ST. JOHN | Lake Central High School's pool is designed to maintain a glassy surface to smooth its swimmer to faster times.
But Jeff Kilinski, director of the Aquatic Center, said its waters are rarely still.
"It is an active pool. On a typical summer day, we start off with swim team practice 6 a.m. to 8 a.m., then summer school from 8 a.m. to noon, then swim lessons from 1 p.m. to 4 p.m., then swim team training again until 7 p.m., and then lane rentals until 9:15 p.m.
"We run physical education gymnasium classes, life guarding classes and swim team training. Our pool is used, pretty much, seven days a week," he said.
It also draws swimmers from beyond the school district Tri-Town borders. "We rent out lanes to other teams from Valparaiso, some from New Lenox, Illinois, and all over."
Lake Central hosts the Illinois YMCA state swim championships in March and July. They draw more than 1,200 athletes and as many as 4,000 spectators to the area. "Our hotels and restaurants are wall to wall," he said.
It can accommodate all these activities because it is not your average swimming hole. Kilinski said you could easily fit 24 normal back yard in-ground pools into this 740,000-gallon behemoth.
It is one of only a handful of 50-meter Olympic-sized pools within a 100-mile radius of here, according to Swimmersguide.com.
The app, which locates swimming pools around the world, lists 17 such venues among 150 public pools in the entire state of Indiana and only four within the three-county Chicago area.
Kilinski, who was an All-American swimmer for Lake Central in 1986, took over as aquatics director about five years ago and is head coach of the Lake Central's boys varsity team.
"Indiana is a different breed. Go five minutes across the border and you have only a few 50-meter pools," Kalinski said.
He said an Olympic-sized pool is the international standard. The bulk of public pools in Indiana and Illinois are 25 yards long.
Matt Pavlovich, Munster High's swim coach, said his school has had a 50-meter pool since 2010. He said they, too, rent out their pool to other teams in need of big water.
Hobart plans to open a 50-meter pool in 2020 and Valparaiso has gone forward with designing a new 50-meter pool as well. "When I was growing up, the closest 50-meter pool was at Notre Dame," Kilinski said.
Lake Central School Corp. Superintendent Larry Verraco, refers to the multimillion dollar Aquatic Center as one of the crown jewels of the reconstruction of the high school.
Verraco said he believes inclusion of the pool helped boost support among voters to approve the $160 million reconstruction referendum in 2011 to improve the high school and Protsman Elementary School in Dyer.
Phase one of the project saw the opening of the Aquatic Center and a three-story, 100-classroom academic wing. A fine arts wing, which included a 1,000-seat auditorium, a competition gym and administration offices followed in the second phase.

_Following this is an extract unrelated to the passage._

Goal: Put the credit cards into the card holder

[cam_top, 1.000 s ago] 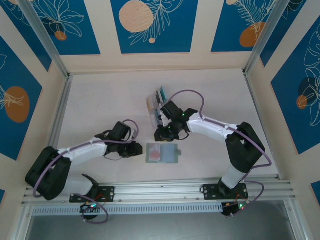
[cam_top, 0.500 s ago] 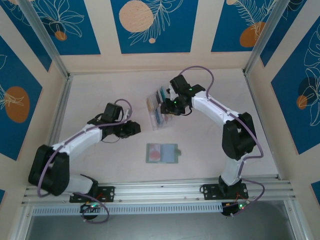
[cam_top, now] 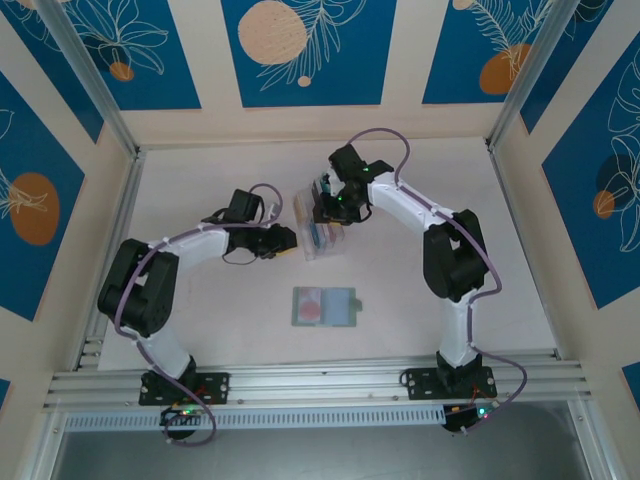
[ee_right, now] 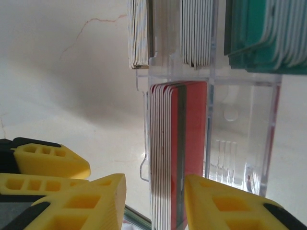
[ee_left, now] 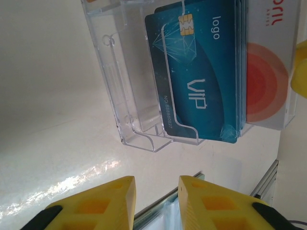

Kilinski said the pool was built to enhance competitiveness, with motors in the filtration systems that draw water down its drains faster to make the pool's surface less choppy. It also has greater depth at the ends so swimmers meet less water resistance from the bottom of the pool when they turn laps.
He said the larger pool provides for less crowded and chaotic training periods.
"Before we would swim out of six lanes in the 25-meter pool," he said. "Now we have 20 lanes and no conflicts and are more efficient with our training goals."
Kilinski said the Aquatic Center hosts the Lake Central Barracudas, about 200 swimmers ages 5 to 14, who are joined in the summer by high school-aged swimmers and some returning college students.
He said the club is a feeder system for the high school swim teams, which currently include 35 girls and 28 boys.
He said they also host the Lake Central Masters Association, swimmers 18 years and older, who use the facility six days a week, primarily for recreational swimming and fitness.
"We host a number of birthday parties on the weekend. We weren't planning to do that in the beginning, but someone asked and it just took off and August through April we are booked almost every single weekend. Last weekend we hosted four parties.
"It gives people something to do during the winter months and employs lifeguards. A lot of people don't realize we do this and they absolutely love it. He said anyone interested in a party rental should contact him at the high school.
He said the revenues from pool rental help with maintenance.
"We aren't fully self-funded, but if a motor were to go out or something else break down, we don't have to take out the cost from the school budget.
"When we built our pool, the goal of Lake Central was to open it up and be a community service," he said. "By opening it up, the community has brought in money to help pay for facility costs."